While no one else was shouting or jumping out of their chair, Nigel and I proceeded to be moved by the music numerous times bringing us out of our seats and hollering like wild kids at the stage. Sure, this was a jazz show. We were surrounded by people who would have preferred silence and a nice seated audience but that is NOT what was going to be happening with us tonight. This was powerful shit. This is the stuff that made us move and you can forget the manners and civility that is supposed to come with these shows. After the third time jumping up out of our seats Nigel shouts: “Go head Stanley.” Man, this was such a change of pace from the FUNK.
The drums held it down while mic was changed on Stanley’s bass. Hiromi continued to rage the keys. Nigel and I bickered over the antics Hiromi threw at us while playing. The way that girl raged, she would most certainly knock over that wine on the Temperpedic commercials. Nigel is from the old school of playing the keys and feel that those kind of shenanigans while playing are not necessary. On the other hand, I felt that her playing was modern, new, fresh and would entice and energize the younger parts of the crowd who might be sitting there bored because their parents drug them to this show.
The next song was fast jazz with a Broadway bounce. Our real first taste of Ruslan on his Yamaha Motif. He raged some insane fusion keyboards for a few min and Stanley cooly crushed it in the backdrop. Such an unusual sound.
Nigel loved Ruslan so much more thne Hiromi but Ruslan truly didn’t bring the heat that Hiromi did and we both verbally voiced that wish. We were both out of our seats for part of his solo while the whole placed sat quietly.

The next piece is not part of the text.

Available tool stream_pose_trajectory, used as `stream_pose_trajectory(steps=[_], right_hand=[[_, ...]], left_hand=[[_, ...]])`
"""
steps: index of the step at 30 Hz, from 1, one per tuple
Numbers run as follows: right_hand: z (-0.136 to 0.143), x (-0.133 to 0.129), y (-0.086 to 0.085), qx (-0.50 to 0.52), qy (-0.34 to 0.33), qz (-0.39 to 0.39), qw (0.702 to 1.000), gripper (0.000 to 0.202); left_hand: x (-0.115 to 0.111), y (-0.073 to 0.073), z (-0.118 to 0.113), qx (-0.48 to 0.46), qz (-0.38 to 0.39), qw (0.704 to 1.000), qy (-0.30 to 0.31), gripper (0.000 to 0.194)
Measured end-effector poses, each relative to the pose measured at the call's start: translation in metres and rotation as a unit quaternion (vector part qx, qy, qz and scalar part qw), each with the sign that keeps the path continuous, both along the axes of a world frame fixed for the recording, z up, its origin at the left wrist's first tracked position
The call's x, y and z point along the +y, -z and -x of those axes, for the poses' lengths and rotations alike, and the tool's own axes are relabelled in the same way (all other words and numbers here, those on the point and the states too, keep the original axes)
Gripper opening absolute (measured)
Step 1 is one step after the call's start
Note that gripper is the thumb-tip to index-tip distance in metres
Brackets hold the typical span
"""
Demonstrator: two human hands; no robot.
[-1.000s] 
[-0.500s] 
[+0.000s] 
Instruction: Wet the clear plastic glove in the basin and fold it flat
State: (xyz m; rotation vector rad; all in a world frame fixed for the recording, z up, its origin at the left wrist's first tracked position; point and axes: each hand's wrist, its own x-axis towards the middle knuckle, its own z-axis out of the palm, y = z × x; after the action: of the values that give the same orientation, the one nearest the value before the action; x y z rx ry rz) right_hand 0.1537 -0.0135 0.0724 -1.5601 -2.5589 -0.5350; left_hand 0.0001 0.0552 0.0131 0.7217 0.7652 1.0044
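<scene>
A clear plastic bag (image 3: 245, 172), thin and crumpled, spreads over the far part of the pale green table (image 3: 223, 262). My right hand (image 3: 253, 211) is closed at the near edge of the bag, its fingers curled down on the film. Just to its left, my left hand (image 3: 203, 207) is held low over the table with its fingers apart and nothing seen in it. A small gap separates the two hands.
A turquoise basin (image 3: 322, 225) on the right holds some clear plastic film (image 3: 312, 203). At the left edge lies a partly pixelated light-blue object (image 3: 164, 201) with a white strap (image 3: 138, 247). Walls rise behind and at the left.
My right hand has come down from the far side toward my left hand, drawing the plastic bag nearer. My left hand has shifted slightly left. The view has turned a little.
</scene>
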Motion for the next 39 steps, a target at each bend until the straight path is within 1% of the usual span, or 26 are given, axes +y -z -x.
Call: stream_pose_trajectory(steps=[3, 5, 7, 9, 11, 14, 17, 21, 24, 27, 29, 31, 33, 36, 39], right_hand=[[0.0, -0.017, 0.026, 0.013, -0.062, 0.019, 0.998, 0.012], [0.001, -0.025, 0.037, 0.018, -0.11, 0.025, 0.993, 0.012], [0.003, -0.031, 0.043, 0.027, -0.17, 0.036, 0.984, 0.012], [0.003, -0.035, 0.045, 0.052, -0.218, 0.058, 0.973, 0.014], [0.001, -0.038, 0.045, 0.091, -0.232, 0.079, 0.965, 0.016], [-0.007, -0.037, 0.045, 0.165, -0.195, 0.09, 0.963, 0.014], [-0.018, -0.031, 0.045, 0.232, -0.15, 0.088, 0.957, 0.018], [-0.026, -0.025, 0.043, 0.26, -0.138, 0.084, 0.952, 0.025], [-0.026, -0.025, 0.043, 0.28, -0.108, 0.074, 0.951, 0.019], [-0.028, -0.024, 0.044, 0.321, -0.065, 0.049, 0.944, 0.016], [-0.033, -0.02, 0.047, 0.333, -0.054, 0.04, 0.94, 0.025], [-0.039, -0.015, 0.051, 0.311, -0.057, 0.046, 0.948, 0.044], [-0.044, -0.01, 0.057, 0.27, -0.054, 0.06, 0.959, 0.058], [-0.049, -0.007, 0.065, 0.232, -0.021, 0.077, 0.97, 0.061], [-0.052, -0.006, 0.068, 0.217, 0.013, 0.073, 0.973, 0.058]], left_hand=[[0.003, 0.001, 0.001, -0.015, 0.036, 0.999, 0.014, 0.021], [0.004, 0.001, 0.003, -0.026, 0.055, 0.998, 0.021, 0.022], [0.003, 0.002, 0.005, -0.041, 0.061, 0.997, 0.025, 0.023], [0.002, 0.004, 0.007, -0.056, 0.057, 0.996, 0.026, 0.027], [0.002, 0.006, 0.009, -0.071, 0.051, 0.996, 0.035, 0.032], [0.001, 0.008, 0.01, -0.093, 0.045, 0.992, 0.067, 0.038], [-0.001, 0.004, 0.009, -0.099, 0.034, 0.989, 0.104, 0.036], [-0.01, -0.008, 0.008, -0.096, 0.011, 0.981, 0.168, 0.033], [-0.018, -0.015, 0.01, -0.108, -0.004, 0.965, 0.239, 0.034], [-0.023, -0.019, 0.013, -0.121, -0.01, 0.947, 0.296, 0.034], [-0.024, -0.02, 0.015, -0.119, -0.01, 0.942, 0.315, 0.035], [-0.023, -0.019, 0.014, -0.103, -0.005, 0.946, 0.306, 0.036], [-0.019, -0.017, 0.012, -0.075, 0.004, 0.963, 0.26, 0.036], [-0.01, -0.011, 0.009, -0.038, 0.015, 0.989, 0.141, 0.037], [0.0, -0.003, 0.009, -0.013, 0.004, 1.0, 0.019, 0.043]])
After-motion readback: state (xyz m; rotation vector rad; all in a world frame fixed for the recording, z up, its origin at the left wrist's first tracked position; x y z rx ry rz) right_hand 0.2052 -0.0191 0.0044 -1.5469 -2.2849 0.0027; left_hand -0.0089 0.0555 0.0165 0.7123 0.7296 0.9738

Stanley felt it and we felt it in him. So many faces while Stanley raged slap acoustic bass and then Ruslan FINALLY brought the heat but not moving even half as much as Hiromi. There was absolutely no flair with this guy but he was clearly talented and GREAT!
Stanley switched to using a bow on the bass for Paradigm Shift. A nice slow, slow start to the song. A shifty song that bounced back and forth between chaos and sanity. Pleasent vs wild. Nigel points out: “He’s had that same part in his hair for 30 yrs.” Ruslan’s legs shook so hard and Stanley plucked the bass so deep. I loved this song. Ronald was fast and chaotic.
This song made me think of lights. I imagined the lift show if there was one. Oh Stanley. As we watched him pluck those strings soooo very fast, we joked about how we bet his wife loves the way he plucks those strings. The slow inclinations were impeccable.
Set list…Lopsy Lou, Goodbye Park, No Mystery, Black Narcisuss, Good Bye Pork Pie, Paradigm Shift
The Stanley Clarke Trio performance featuring Hiromi might just have to be one of my top 5 performances of 2010. It is a style of music that resonates with me harder then Funk, harder then anything. I was watching the show with someone who I knew was appreciating every single drop of sound that was coming from the stage and I loved that. The weather had turned cool and lovely. It was just lovely. At the end of the performance Nigel and I just stared at each other and smiled. What a perfect night of music.